That's when he first saw her. A girl with dark curls, shorter than himself, sitting serenely on a small wooden bench. She was draped in mounds of gauzy white material; underneath it, he could see hints of her plaid school uniform. A pair of cardboard wings decorated with swirls of glued-on lace rested by her feet. All around her, kids in costumes joked, whispered, schemed, and rough-housed. She seemed completely unaffected by the commotion, separate from it all, focusing instead on shaping something out of wire with her hands. 

Ed felt irresistibly _drawn_ to her; he knew at once there was connection between them. (He'd heard his mother use phrases like that at her monthly book club, the one where all the books had titles like “The Sultan's Secret Sweethearts” or “Sinners of Des Moines”, and rolled his eyes. Now, he had to admit, he just knew how those fictional housewives felt when they promised to lay down their lives for the some traveling encyclopedia salesman. It was a weird feeling, but one he couldn't deny.) 

It wasn't just that she was pretty, though she certainly was. His brain had already taken note of that fact -- and had turned on the dry throat and sweaty palms accordingly. It was the comforting aura, she exuded. There was strength in her solitude. 

His heart pounded as he approached her. He did his best to look nonchalant in his burlap tunic and fake beard. “Hey, uh, uh, you mind if I sit down?” 

She looked up at him, not seeming at all caught-off-guard by his sudden appearance. Her eyes were a light clear blue, almost luminous despite the dim orange lighting of the hall. “Of course you can sit down,” she said with friendly smile. She held up a bent, wonky golden circlet. “I'm just working on my halo, it's not looking particularly angelic yet.” 

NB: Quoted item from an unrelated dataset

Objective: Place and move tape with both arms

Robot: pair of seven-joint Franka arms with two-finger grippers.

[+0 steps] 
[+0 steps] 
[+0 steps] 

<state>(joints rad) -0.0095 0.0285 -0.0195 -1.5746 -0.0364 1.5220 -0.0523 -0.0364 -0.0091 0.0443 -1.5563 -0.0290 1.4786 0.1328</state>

He lowered himself awkwardly, sitting to face her. “I'm, uh, good with my hands,” he offered. “You don't spend 17 years trying to roll the tightest spitball in New England without developin' some real dexterity.”

“What a resume,” she laughed. “I'm Lorraine.” She handed him the wire. 

“Ed,” he replied. 

**1957**

Ed would've liked to say the first time he noticed Lorraine's abilities on their first date. Truth be told, it was more like the fifth – and even then, he didn't know quite what he was witnessing. 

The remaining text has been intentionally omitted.